Сформированные эмбриоиды переносили на среду для регенерации, составленную по прописи [Blaydes, 1966] в собственной модификации [Круглова, Батыгина, 2002, 2006]. Полученные андроклинные растения выращивали в пробирках до фенофазы кущения. Далее растения извлекали из пробирок и с помощью цитогенетического контроля отбирали только гаплоидные особи. Их обрабатывали смесью для дигаплоидизации (состав смеси является know how). После цитогенетического контроля дигаплоидизированные андроклинные растения переносили в почву, где они развивались до фенофазы полной спелости зерна.

Лабораторная и полевая оценка показала высокую всхожесть полученных семян андроклинных растений. Качество семян подтверждено данными эмбриологического анализа.

 

Заключение

Биотехнологический метод получения полноценных фертильных андроклинных дигаплоидных растений яровой мягкой пшеницы – сложный процесс, зависящий от комплекса разнообразных факторов. Однако уже сейчас арсенал теоретических и экспериментальных данных позволяет сделать этот процесс управляемым и получать полноценные конкурентно способные андроклинные растения с закрепленным гетерозисным эффектом для внедрения их в селекционную практику. Полноценные семена позволяют тиражировать полученные андроклинные растения.

Область применения разработанной биотехнологии – выведение новых районированных сортов яровой мягкой пшеницы с хозяйственно–ценными показателями.

Принципиальные особенности данной биотехнологии защищены рядом авторских свидетельств. Авторами опубликованы методические рекомендации по использованию этой биотехнологии [Круглова, Батыгина, 2002, 2006].

Лабораторный образец данной биотехнологии прошел успешную апробацию в полевых условиях Селекционного центра Башкирского научно-исследовательского института сельского хозяйства РАСХН (г. Уфа) при творческом содружестве с лабораторией селекции яровой пшеницы этого института.

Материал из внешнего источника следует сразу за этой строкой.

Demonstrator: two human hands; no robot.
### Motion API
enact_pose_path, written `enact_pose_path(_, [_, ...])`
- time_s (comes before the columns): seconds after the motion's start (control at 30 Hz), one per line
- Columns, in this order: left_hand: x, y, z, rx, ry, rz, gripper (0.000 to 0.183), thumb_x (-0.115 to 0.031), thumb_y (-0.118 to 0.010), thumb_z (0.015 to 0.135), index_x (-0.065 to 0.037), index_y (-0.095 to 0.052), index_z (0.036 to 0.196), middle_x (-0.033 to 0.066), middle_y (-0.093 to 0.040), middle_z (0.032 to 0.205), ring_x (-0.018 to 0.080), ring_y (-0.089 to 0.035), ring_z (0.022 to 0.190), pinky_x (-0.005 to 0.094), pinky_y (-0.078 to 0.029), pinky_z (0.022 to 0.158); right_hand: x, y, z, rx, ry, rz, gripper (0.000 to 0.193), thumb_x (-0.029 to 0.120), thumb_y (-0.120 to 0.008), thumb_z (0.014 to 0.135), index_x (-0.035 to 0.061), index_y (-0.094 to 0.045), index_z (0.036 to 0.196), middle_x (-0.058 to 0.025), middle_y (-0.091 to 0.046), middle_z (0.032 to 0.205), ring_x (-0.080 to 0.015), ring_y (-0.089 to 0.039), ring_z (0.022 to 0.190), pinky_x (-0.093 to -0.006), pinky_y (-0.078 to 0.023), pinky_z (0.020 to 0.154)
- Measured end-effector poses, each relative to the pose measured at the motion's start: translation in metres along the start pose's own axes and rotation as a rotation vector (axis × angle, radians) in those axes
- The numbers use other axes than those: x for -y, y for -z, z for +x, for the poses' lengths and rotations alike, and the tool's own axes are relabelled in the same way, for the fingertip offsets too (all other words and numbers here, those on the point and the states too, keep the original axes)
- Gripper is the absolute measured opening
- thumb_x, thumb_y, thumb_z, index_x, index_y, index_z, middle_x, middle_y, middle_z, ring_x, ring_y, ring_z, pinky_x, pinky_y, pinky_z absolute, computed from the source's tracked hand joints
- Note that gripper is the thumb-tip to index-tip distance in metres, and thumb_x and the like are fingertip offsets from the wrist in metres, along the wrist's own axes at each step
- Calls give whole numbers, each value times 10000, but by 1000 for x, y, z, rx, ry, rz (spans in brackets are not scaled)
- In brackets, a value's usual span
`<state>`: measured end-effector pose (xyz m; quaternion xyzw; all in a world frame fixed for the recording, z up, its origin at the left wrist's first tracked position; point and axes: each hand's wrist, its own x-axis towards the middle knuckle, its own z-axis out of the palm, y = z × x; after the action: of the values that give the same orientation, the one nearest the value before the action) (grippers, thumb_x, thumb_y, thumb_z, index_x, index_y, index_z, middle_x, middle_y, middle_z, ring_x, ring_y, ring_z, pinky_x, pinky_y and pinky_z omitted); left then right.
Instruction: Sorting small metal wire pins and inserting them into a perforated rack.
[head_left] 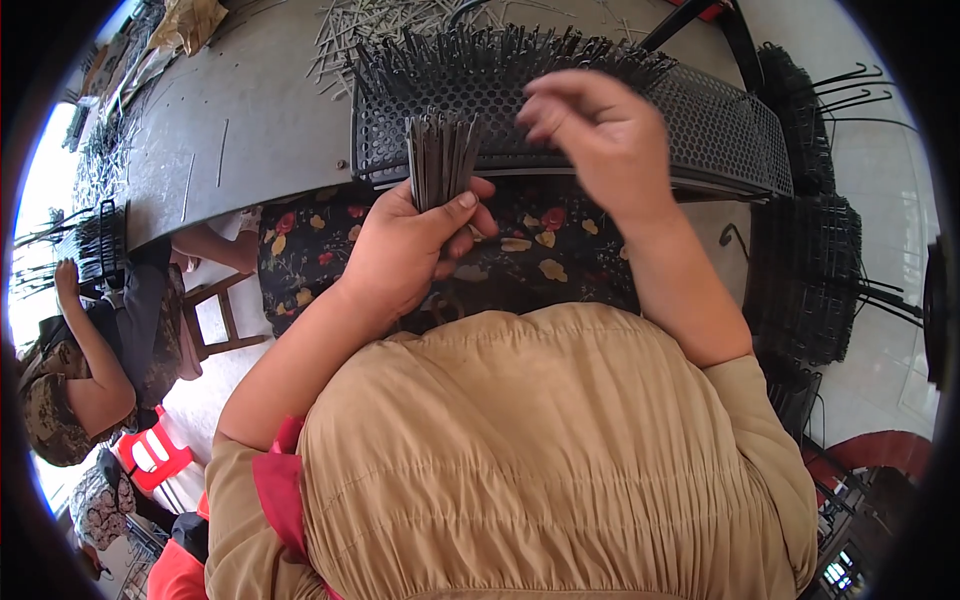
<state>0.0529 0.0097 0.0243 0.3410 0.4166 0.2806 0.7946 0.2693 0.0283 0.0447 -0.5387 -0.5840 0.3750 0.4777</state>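
My left hand (420, 230) is closed around a bundle of thin dark metal strips (442, 160). The strips stand roughly upright, their ends rising above the fist in front of my lap. To the right, my right hand (605, 140) is raised over the front side of a black perforated metal basket (720, 125). Its fingers are loosely bent and a little blurred, with nothing visible in them. Along the basket's left and middle part stands a dense row of similar dark metal pieces (500, 60).
Loose thin strips (345, 35) lie scattered on the grey metal table (270, 110) behind the basket. Stacks of dark racks with hooked rods (805, 270) stand at the right. Another person (90, 370) works at the left, near a wooden stool (225, 315).
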Motion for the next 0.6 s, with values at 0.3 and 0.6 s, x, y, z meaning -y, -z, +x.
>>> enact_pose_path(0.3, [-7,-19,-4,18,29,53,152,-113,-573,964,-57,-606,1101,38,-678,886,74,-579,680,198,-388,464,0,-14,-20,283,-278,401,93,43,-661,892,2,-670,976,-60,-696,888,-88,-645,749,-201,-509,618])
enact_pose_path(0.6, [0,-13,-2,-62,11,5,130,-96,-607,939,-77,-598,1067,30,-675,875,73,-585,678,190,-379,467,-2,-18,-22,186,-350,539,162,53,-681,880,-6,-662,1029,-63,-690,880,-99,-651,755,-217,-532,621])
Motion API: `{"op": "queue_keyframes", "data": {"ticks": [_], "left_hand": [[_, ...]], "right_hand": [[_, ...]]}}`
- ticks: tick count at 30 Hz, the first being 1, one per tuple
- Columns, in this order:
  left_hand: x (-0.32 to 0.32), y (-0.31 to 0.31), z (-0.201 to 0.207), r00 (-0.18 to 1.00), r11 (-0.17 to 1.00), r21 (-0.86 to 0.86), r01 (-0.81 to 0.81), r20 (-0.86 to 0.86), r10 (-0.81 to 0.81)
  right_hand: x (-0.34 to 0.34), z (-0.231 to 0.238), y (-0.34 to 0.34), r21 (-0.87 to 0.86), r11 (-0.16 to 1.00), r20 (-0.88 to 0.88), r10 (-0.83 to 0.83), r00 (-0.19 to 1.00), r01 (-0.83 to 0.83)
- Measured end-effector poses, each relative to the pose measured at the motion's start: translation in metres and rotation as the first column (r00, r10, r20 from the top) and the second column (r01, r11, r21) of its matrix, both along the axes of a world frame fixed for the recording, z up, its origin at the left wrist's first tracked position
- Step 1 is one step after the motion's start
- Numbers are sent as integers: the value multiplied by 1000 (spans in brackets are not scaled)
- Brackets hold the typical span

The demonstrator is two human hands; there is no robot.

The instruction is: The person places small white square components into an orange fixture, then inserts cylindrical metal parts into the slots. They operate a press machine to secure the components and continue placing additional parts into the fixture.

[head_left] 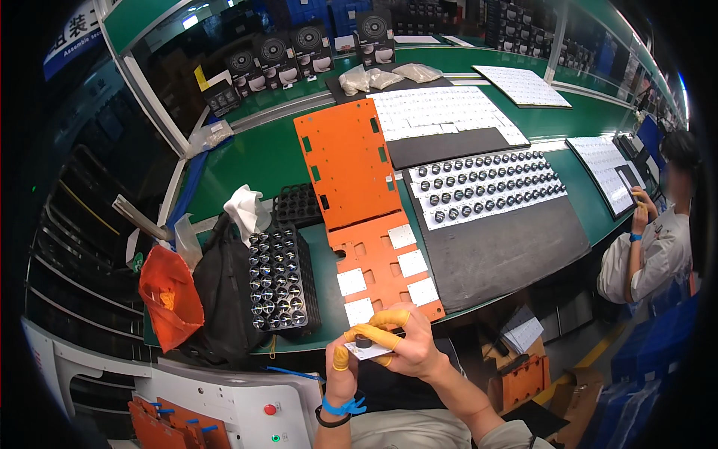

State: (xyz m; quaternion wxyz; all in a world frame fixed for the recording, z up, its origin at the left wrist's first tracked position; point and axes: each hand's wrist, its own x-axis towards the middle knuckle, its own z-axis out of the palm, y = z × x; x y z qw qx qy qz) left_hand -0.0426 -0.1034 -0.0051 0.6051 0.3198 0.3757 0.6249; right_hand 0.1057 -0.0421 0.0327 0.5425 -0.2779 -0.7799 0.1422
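Note:
Close to my body, both hands hold a small white square board (360,352) with a black round part (363,342) on it. My left hand (341,380) pinches the board's left side, and a blue strap circles that wrist. My right hand (417,353) reaches over it from the right, its fingers closed around the board and the black part. Yellow finger cots cover several fingers. Just beyond my hands lies an orange hinged fixture (381,262), opened flat, its raised lid (344,165) pointing away. White square boards (411,263) sit in several of its pockets.
Left of the fixture stands a black crate (307,310) of glossy round parts, beside an orange bag (170,299). To the right, a black mat (501,258) carries white panels with black round parts (486,187). A co-worker (651,239) works at far right.

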Motion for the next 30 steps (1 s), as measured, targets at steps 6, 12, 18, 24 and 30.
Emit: {"op": "queue_keyframes", "data": {"ticks": [6,12,18,24,30], "left_hand": [[0,5,11,992,986,169,10,-128,11],[5,9,16,920,960,268,-78,-351,173],[17,20,23,856,934,285,-217,-404,322],[8,52,61,365,869,417,-267,-791,492],[4,95,62,109,906,213,-366,-957,269]], "right_hand": [[4,-6,-7,-124,990,-68,52,996,-60],[0,-18,-12,-294,937,-250,114,961,-187],[1,-23,-9,-280,931,-303,147,941,-236],[12,-33,3,-281,959,-16,-35,999,29],[14,-45,5,-266,964,44,-17,999,28]]}}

Исследования поддержаны РФФИ (гранты № 99-04-48002, № 99-04-48496, № 00-15-97828, № 01-04-06565, № 02-04-48701, № 02-04-49807, № 02-04-06132, № 03-04-06213, № 05-04-97911, № 05-04-08114), программой «Интеграция» (гранты ЯО 128/1644 и Ц004), программой «Ведущие научные школы Российской Федерации» (гранты № НШ 2148.2003.4 и № НШ 4834.2006.4).